ADR-0033: GPU Primitive Dispatch Rules

Context

Phase 9 proved that CCCL Python’s make_* reusable callables beat CuPy at all scales for overlapping primitives (compaction, scan, reduction) once JIT is warm. CCCL also wins on algorithmic primitives CuPy lacks (radix sort, unique-by-key, segmented reduce, binary search). As we expand GPU coverage to polygon-heavy and multi-stage pipelines, the team needs clear rules for when to reach for each tool — without re-discovering the tradeoffs from scratch on every new kernel.

Benchmark results (2026-03-12, scripts/benchmark_cccl_vs_cupy.py):

  • Compaction (select): CCCL warm beats CuPy at all scales (10K–10M). make_* is 1.4–3.1× faster than CuPy.

  • Exclusive scan: CCCL warm beats CuPy at ≥1M. make_* is 1.8–3.7× faster than CuPy at all scales.

  • Reduction: CuPy is marginally faster at small scales; CCCL make_* is competitive. Difference is small enough to keep CuPy as default.

  • Segmented reduce: No CuPy equivalent. CCCL only.

Cold-call JIT penalty is ~950–1460ms (one-time per process), but amortised across all subsequent calls. The make_* pattern eliminates this entirely for reusable callables.

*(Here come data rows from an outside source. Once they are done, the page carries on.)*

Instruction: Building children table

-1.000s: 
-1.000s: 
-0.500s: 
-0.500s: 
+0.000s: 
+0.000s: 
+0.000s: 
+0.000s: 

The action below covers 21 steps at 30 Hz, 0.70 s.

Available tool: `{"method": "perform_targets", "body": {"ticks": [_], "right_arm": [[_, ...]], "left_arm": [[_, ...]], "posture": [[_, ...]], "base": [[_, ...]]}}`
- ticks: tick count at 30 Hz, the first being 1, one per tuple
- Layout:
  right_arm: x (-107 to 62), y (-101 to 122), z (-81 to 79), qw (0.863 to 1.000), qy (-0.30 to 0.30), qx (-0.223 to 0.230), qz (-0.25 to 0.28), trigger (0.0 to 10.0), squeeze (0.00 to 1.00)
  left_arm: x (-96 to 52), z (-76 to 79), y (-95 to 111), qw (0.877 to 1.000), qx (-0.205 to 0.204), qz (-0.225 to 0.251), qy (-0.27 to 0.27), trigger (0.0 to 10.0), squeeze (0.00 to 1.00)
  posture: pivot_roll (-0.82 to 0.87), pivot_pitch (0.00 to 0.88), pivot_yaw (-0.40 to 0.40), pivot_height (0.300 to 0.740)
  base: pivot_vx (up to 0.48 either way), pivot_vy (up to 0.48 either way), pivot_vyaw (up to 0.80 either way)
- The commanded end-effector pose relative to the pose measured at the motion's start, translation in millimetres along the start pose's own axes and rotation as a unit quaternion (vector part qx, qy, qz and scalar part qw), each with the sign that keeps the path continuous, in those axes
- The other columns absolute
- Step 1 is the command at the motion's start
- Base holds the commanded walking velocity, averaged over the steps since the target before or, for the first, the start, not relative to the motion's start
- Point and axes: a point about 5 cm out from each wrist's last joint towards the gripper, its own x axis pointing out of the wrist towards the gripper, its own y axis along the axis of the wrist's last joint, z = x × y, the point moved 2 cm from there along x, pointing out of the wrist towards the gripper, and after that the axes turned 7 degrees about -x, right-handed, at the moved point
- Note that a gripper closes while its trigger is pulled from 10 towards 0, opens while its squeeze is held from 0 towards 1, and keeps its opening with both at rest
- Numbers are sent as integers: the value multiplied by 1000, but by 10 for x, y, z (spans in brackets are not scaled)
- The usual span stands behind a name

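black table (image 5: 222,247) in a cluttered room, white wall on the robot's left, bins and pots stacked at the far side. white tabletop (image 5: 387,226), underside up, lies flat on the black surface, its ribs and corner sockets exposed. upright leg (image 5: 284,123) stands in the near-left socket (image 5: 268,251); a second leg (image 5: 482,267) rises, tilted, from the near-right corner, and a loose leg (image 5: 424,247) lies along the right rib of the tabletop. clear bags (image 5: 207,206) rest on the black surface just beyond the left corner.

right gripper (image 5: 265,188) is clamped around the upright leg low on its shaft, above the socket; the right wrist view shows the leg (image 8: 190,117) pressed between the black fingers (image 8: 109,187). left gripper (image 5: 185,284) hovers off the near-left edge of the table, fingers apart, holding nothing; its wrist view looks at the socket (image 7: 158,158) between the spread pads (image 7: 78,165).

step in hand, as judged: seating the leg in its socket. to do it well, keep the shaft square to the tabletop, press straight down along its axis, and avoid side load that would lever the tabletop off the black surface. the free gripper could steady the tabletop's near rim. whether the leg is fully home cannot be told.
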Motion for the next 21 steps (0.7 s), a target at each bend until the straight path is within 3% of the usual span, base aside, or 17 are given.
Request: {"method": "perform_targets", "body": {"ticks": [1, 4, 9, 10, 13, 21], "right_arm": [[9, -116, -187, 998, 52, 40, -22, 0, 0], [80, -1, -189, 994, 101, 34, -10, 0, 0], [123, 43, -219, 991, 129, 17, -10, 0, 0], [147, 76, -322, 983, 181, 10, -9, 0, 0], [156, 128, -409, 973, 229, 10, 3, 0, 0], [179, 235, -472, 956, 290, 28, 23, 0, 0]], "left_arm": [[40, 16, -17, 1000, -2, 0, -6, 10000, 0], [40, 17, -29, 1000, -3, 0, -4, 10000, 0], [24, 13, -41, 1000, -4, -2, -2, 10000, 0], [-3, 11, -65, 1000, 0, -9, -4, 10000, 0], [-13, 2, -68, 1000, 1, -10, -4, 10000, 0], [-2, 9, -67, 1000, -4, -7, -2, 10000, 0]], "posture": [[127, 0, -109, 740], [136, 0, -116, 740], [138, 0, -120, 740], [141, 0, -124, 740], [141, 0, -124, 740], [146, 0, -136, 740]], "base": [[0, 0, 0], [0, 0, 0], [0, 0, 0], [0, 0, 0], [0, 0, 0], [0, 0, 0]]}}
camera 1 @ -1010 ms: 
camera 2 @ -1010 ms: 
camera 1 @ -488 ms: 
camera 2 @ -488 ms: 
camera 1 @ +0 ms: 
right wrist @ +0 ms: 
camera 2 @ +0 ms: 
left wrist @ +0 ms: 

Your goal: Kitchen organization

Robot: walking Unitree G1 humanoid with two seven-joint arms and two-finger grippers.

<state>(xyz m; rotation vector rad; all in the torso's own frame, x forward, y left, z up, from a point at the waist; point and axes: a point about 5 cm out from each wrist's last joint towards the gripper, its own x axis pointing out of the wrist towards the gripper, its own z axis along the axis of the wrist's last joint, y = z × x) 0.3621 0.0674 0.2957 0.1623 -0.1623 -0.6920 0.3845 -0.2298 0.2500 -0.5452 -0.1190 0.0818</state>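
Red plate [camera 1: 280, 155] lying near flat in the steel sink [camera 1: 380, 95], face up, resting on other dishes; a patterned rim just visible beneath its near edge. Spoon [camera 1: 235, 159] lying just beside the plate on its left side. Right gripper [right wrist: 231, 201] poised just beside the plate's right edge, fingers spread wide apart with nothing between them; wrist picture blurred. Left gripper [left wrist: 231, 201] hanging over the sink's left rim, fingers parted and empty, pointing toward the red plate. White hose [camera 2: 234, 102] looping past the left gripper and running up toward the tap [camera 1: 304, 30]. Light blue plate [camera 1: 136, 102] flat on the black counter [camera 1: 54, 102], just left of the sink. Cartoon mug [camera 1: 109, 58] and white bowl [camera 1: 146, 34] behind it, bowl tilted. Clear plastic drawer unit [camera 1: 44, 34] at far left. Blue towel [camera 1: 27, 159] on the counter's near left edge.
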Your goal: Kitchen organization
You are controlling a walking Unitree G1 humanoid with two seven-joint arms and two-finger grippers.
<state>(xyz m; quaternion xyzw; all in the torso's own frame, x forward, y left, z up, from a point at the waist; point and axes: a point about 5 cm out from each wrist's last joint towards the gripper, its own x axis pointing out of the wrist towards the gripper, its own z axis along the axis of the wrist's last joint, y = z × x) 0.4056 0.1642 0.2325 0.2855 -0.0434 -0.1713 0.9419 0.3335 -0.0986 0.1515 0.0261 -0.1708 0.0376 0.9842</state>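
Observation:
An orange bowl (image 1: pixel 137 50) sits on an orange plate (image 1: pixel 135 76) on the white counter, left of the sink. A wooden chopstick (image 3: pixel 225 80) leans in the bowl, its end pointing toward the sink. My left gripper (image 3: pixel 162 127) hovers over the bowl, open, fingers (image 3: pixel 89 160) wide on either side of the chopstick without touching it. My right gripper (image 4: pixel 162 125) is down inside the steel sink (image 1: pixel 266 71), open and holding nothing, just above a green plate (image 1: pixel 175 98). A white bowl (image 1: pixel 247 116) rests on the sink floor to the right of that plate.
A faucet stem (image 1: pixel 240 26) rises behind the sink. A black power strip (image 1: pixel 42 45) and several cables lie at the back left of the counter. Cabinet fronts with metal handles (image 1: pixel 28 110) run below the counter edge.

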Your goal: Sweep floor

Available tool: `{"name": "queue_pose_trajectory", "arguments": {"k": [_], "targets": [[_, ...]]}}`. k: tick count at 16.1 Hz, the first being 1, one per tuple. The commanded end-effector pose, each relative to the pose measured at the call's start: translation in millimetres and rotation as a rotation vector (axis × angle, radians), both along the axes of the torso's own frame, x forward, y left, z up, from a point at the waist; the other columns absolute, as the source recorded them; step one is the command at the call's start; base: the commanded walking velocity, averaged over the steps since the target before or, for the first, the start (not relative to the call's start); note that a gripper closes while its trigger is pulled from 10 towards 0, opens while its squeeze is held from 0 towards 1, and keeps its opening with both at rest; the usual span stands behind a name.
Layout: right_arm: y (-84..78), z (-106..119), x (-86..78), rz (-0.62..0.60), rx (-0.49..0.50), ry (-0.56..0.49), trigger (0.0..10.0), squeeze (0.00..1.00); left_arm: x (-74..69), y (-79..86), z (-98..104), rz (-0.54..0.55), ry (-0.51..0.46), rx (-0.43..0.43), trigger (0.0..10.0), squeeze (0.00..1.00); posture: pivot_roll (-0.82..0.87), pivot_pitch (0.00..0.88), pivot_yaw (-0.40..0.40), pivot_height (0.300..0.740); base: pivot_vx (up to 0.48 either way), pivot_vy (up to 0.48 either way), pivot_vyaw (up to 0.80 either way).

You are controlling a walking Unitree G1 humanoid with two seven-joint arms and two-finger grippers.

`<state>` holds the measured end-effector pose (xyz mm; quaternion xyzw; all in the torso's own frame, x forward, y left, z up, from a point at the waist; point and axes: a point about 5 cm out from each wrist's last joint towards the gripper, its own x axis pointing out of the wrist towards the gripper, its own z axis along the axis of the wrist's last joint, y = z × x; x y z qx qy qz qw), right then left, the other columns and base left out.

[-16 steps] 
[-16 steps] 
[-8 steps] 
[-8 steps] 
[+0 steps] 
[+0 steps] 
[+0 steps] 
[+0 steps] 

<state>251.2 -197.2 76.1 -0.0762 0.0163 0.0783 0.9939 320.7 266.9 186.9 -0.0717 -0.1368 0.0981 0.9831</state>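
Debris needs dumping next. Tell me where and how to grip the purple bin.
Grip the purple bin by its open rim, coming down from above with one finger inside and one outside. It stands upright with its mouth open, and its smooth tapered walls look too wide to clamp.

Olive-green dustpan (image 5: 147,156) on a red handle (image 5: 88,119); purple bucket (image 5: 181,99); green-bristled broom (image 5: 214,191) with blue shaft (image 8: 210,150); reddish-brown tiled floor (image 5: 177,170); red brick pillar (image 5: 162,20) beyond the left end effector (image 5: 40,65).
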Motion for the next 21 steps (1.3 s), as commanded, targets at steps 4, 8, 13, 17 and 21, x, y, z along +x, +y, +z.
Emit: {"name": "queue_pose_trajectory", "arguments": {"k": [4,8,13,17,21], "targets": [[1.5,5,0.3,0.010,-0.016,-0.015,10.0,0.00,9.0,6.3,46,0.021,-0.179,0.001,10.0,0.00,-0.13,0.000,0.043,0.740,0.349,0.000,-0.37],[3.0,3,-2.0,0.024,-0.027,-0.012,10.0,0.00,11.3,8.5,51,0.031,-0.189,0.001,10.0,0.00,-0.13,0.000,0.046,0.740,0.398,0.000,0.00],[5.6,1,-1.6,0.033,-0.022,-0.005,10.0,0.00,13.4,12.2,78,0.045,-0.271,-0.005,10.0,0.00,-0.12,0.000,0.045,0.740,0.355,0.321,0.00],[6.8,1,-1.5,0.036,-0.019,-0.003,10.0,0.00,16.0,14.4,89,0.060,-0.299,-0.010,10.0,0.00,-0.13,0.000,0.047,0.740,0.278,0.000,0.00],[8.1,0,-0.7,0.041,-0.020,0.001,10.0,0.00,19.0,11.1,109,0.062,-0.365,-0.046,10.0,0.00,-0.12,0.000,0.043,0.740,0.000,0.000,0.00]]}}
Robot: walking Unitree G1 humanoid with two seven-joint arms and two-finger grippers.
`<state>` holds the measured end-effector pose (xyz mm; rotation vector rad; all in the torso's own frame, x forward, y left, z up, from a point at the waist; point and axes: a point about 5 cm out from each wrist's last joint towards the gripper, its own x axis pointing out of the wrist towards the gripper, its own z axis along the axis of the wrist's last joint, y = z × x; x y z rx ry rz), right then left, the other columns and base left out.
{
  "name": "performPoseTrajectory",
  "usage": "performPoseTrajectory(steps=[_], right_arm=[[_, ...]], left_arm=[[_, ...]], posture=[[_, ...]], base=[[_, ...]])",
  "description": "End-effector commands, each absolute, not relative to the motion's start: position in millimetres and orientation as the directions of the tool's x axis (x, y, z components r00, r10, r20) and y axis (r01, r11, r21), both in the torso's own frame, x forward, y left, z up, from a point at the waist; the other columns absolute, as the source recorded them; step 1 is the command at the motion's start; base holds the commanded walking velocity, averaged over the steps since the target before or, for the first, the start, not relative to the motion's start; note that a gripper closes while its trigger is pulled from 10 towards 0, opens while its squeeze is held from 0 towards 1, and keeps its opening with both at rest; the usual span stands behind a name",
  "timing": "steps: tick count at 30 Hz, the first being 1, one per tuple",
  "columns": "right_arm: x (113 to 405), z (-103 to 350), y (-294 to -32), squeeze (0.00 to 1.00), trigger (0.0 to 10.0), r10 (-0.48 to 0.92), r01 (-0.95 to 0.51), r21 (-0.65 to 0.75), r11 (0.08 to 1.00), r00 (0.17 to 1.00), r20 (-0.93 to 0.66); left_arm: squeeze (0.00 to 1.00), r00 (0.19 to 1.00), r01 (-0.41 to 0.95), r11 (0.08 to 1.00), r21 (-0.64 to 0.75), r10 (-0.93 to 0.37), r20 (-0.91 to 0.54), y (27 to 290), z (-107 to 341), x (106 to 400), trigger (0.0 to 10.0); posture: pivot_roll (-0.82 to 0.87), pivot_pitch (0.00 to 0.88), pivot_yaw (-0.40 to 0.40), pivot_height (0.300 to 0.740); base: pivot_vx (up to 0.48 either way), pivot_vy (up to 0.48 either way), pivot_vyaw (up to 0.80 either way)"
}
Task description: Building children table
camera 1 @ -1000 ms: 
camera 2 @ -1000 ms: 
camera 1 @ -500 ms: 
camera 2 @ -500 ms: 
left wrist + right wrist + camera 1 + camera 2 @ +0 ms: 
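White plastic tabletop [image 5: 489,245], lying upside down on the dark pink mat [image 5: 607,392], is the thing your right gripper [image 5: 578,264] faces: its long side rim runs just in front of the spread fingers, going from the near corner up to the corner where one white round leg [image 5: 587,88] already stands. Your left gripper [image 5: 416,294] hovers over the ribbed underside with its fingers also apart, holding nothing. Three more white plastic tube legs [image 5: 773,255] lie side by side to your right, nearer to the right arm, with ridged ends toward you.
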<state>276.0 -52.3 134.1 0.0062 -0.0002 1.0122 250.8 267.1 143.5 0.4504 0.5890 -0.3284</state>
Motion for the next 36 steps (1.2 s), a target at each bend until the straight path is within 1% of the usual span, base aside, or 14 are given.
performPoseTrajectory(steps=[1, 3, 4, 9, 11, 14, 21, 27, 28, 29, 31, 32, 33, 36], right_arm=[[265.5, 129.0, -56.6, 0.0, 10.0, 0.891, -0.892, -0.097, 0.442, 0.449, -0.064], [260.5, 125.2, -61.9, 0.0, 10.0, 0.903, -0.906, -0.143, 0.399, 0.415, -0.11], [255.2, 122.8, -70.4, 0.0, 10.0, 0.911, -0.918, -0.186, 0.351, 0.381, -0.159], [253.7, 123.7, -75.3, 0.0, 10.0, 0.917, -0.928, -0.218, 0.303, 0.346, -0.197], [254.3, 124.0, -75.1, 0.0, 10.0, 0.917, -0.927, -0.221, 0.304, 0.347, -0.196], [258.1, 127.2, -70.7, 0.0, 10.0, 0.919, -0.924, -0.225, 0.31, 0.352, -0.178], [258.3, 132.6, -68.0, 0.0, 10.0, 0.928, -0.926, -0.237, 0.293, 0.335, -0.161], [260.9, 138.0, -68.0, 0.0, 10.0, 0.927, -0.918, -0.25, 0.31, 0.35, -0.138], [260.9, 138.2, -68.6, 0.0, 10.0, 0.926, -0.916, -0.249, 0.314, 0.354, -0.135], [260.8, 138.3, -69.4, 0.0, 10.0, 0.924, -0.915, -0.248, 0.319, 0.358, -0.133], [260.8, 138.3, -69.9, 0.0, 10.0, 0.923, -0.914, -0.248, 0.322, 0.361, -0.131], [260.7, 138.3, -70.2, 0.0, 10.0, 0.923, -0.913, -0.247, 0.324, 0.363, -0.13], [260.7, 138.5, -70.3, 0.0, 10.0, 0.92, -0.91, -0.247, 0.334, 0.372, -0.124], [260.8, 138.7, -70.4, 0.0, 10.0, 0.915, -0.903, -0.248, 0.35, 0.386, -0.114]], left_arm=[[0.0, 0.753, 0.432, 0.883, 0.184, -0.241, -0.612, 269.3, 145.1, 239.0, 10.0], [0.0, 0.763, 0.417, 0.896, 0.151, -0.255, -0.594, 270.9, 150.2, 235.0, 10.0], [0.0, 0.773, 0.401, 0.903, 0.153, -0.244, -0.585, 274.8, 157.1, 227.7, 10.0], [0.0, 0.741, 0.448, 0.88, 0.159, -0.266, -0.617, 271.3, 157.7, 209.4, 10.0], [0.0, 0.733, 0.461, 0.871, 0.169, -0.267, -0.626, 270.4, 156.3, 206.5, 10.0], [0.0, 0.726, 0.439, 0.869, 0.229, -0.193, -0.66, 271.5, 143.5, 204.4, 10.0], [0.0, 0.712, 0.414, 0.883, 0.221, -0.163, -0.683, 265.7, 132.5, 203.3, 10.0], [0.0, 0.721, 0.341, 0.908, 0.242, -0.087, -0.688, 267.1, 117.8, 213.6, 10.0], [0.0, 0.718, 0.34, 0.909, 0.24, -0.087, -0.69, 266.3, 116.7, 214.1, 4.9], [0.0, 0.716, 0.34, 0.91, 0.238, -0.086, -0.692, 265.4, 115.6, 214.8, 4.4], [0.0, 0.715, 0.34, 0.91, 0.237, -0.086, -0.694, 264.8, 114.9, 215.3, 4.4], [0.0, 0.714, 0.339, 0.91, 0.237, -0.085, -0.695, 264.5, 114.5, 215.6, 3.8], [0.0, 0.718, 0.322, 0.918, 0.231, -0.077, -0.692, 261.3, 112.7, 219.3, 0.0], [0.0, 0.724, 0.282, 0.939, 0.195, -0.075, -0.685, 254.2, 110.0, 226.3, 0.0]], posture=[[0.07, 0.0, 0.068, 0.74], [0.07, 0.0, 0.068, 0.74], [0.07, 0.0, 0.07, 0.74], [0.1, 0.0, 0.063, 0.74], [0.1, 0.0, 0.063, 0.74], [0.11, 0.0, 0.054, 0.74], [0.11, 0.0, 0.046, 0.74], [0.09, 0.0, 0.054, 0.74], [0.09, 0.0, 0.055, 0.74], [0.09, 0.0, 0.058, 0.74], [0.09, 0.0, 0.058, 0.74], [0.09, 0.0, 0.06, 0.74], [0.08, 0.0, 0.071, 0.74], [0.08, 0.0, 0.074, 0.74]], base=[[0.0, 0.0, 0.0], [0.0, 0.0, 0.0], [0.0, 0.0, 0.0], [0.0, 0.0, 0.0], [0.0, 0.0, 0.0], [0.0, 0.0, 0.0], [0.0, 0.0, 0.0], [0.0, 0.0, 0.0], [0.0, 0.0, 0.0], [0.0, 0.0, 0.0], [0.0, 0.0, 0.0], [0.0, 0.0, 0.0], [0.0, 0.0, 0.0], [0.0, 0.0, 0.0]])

This ADR captures the rules, explains why each rule holds, identifies where the rules shift for polygon-family work, and defines the decision procedure for borderline cases.

CCCL Python surface (unstable, as of 2026-03-12)

Reference: https://nvidia.github.io/cccl/unstable/python/index.html

The cuda.compute.algorithms module exposes significantly more than we currently use. Full inventory of device-wide algorithms:

Algorithm

What it does

We use it?

reduce_into

Device-wide reduction

Available, CuPy default

inclusive_scan

Inclusive prefix scan

No (CuPy cumsum)

exclusive_scan

Exclusive prefix scan

Yes — CCCL default

select

Stream compaction by predicate

Yes — CCCL default

radix_sort

Key-value radix sort

Yes

merge_sort

Key-value merge sort (custom comparator)

Yes

unique_by_key

Deduplicate sorted keys, carry values

Yes

segmented_sort

Sort within offset-delimited segments

No — high value for polygon work

segmented_reduce

Reduce within offset-delimited segments

Yes (sum, min, max)

lower_bound

Binary search (first insertion point) in sorted array

Yes

upper_bound

Binary search (last insertion point) in sorted array

Yes

three_way_partition

Partition into 3 groups by two predicates

No — useful for family-tag partitioning

histogram_even

Evenly-spaced histogram bins

No (grid index potential)

unary_transform

Element-wise unary transform

No (CuPy)

binary_transform

Element-wise binary transform

No (CuPy)

Every algorithm also has a make_* variant that returns a reusable callable with pre-allocated temporary storage. This eliminates the cold-call JIT penalty on second and subsequent invocations.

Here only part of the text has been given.